Build vs. buy: the real cost of a DIY RAG stack
The Curiosity Team
Build vs. buy: the real cost of a DIY RAG stack
A retrieval-augmented generation prototype is one of the most satisfying things you can build in an afternoon. Pull a folder of documents, chunk them, embed the chunks into a vector database, and wire the results into a model. Ask a question, get a grounded answer with citations. It feels finished.
Then you try to roll it out to the company, and the afternoon project turns into a roadmap. The gap between "it works on my documents" and "it works for everyone, on all our data, safely" is where most of the cost lives — and it's almost entirely invisible from the demo.
The demo is the easy 20%
The reason the prototype feels done is that it solves the tractable part of the problem. One data source, one user, static files, no access rules. Under those conditions RAG is close to a solved problem, and the off-the-shelf pieces fit together cleanly.
Production removes every one of those simplifying assumptions at once:
- The data isn't one folder. It's SharePoint, Confluence, Jira, Google Drive, a dozen shared inboxes, a support tool, and three databases.
- The data isn't static. Documents change hourly, tickets close, people leave, permissions shift.
- The users aren't one person. They're thousands of people who are each allowed to see a different slice of the whole.
None of that is exotic. It's just the normal state of a company. But each one turns a weekend script into a system you have to own.
Where the hidden work actually is
If you decide to build the production version yourself, here is the work that doesn't show up in the prototype.
Connectors and ingestion. Every source has its own API, auth model, rate limits, and idea of what a "document" is. Writing one connector is easy. Keeping twenty connectors working as those APIs change, backfilling history, and syncing incrementally so you're not re-indexing everything every night — that's a standing team, not a task.
Freshness. A vector index is a snapshot. The moment a document changes, your snapshot is wrong, and a confidently cited answer from a stale chunk is worse than no answer. Keeping the index in step with reality means change detection, re-embedding, and cache invalidation across every source, continuously.
Permissions. This is the one that quietly sinks projects. In a company, who can see what is the whole game, and access lives in the source systems, not in your vector store. A DIY stack has to fetch each user's entitlements, keep them current as they change, and enforce them at retrieval time — not as a filter on the output, which leaks (we wrote about why that fails). Getting this wrong isn't a bug; it's an incident.

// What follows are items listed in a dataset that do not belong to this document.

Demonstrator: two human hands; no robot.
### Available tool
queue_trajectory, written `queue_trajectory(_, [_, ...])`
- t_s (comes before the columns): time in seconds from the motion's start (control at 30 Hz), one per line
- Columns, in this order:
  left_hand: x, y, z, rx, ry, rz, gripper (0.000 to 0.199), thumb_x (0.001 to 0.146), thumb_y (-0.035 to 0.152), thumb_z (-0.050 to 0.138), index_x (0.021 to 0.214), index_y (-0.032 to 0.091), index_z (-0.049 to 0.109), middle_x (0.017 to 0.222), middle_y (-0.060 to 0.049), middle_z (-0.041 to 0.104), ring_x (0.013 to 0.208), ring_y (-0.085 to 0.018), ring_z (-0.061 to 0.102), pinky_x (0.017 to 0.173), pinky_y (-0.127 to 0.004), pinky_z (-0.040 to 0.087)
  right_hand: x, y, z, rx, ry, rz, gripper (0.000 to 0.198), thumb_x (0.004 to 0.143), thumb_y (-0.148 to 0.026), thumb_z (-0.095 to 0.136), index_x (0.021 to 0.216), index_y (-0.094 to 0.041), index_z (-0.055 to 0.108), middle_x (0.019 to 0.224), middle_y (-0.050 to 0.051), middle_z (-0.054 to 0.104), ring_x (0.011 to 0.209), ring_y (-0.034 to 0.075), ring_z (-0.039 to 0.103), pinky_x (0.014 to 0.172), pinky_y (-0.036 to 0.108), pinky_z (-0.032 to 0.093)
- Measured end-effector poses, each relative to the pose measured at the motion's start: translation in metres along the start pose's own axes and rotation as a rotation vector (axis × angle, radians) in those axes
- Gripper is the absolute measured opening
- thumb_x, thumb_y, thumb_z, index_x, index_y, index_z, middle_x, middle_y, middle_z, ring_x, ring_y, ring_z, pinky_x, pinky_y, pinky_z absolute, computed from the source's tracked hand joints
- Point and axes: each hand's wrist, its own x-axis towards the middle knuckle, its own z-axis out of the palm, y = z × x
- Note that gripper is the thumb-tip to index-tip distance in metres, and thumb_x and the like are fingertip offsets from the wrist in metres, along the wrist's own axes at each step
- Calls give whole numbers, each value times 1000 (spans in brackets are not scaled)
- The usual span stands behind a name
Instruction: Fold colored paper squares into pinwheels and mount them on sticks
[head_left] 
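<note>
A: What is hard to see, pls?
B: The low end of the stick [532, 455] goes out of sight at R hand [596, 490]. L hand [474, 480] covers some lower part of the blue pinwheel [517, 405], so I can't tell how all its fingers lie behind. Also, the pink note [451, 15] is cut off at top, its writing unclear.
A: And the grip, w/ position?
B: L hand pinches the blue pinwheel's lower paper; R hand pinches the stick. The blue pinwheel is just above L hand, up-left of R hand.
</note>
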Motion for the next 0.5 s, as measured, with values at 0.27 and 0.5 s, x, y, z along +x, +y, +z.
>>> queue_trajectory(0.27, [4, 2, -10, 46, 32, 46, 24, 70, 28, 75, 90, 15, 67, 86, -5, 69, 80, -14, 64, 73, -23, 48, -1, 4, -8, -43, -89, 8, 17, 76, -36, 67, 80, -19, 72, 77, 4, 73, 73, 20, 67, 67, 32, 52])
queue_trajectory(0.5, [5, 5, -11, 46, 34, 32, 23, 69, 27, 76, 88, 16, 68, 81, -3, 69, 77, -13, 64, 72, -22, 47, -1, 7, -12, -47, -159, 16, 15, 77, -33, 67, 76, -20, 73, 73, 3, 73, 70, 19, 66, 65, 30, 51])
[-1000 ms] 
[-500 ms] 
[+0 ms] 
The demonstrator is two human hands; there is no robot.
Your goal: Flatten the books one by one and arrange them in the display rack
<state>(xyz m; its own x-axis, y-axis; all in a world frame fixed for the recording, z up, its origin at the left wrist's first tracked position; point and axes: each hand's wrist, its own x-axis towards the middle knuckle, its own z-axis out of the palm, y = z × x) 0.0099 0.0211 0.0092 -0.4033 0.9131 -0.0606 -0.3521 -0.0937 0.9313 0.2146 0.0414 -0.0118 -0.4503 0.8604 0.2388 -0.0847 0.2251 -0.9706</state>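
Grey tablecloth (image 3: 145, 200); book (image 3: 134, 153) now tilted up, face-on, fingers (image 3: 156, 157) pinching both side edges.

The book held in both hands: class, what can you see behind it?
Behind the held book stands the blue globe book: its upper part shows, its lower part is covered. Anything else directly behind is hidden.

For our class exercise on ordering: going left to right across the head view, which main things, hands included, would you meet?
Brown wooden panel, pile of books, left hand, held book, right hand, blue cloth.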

Retrieval quality. Pure vector search is good at meaning and bad at exact terms — product codes, error strings, names, dates. Real queries need both, which means hybrid keyword-and-semantic retrieval, plus the relationships between records that pure text matching can't see. Tuning this is ongoing work, not a default setting.
Everything around the model. Monitoring, evaluation, relevance feedback, audit logs, deployment that satisfies your security team. The model call is the last five percent. The other ninety-five is plumbing that has to be reliable.

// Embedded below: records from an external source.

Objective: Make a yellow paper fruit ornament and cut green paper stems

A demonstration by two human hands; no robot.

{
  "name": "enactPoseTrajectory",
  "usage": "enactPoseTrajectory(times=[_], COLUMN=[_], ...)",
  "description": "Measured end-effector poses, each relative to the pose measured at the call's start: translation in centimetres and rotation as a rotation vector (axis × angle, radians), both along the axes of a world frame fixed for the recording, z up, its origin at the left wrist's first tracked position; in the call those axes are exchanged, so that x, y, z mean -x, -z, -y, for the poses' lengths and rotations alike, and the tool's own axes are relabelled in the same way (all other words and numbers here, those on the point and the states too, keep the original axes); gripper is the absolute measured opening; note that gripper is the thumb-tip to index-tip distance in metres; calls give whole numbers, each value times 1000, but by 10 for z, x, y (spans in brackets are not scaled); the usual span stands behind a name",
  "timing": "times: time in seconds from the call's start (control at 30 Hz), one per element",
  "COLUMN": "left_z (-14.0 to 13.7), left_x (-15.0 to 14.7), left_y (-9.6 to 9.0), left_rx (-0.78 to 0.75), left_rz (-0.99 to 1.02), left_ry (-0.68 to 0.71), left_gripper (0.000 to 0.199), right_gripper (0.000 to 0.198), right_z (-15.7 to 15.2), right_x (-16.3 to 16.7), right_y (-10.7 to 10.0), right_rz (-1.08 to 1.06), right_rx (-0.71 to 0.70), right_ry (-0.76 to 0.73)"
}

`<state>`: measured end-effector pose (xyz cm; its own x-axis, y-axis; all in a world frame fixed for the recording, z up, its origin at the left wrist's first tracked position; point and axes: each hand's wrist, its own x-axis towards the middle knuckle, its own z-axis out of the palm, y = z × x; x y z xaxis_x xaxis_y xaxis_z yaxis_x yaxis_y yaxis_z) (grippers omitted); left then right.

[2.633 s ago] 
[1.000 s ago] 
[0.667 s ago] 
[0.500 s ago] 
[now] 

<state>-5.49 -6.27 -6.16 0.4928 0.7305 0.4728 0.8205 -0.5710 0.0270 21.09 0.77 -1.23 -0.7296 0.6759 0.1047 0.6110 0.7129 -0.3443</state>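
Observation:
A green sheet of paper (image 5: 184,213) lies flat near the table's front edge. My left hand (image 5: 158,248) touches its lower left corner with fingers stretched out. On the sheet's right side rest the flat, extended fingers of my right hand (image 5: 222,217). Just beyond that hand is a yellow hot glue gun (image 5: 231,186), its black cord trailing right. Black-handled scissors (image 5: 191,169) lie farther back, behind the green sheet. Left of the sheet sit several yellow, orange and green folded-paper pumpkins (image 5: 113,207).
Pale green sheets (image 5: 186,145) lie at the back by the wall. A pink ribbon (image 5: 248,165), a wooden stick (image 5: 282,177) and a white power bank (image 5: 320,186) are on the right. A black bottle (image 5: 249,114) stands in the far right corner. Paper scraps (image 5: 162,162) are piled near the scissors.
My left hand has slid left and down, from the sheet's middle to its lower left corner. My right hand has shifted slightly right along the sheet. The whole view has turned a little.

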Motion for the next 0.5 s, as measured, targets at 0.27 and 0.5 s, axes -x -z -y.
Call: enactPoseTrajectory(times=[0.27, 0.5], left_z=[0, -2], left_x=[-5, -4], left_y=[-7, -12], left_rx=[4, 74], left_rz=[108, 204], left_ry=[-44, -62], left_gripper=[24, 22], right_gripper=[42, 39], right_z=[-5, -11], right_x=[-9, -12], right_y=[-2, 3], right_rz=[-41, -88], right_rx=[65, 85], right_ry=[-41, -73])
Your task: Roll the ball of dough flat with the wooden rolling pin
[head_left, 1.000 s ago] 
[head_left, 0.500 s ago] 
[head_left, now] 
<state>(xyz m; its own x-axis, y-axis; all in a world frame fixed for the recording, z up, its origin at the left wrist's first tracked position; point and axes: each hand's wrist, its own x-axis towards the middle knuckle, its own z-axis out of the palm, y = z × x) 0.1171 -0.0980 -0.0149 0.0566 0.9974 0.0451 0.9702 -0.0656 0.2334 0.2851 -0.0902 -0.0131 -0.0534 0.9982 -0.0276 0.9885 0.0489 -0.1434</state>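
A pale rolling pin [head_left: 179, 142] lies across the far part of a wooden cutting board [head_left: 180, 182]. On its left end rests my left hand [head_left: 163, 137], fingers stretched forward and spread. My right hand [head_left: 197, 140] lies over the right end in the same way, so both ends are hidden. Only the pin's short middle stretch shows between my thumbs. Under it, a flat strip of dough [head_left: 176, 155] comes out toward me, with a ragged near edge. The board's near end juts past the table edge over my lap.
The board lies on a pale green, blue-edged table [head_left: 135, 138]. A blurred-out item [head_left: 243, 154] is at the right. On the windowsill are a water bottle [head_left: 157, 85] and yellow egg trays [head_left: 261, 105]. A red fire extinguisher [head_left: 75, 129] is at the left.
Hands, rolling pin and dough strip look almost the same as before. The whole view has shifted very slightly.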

The honest build-vs-buy question
None of this means you should never build. Plenty of teams should. The useful question isn't "can we build a RAG stack" — you can. It's:
Is retrieval infrastructure the thing our team should be spending its time maintaining?
For a company whose product is search or retrieval, the answer may well be yes. Owning the stack is owning your core. For nearly everyone else, the connectors, the permission syncing, and the freshness pipeline are undifferentiated heavy lifting. The differentiated work is the application you build on top — the assistant, the internal tool, the workflow your users actually see.
A good way to decide: list the five items above and ask which ones your team wants to be an expert in a year from now. The ones you don't are the ones to buy.
What buying the layer looks like
This is the layer Curiosity is built to be. It connects to enterprise sources, keeps the index current as data changes, resolves each user's permissions at retrieval time, and combines hybrid search with a knowledge graph so answers are grounded in the relationships between people, projects, and documents — not just matching text. You reach it through an API and build your application on top.
The point isn't that building is wrong. It's that most of the RAG stack is infrastructure every company needs and no company's users care about. Buying that layer moves your team's time back to the part that's actually yours.
The takeaway
The RAG prototype you can build in a weekend and the RAG system that survives a company are different projects that happen to share a first step. Before you commit to building, cost the invisible 80% — connectors, freshness, permissions, retrieval quality, and operations — and decide honestly whether that's where your team's time belongs.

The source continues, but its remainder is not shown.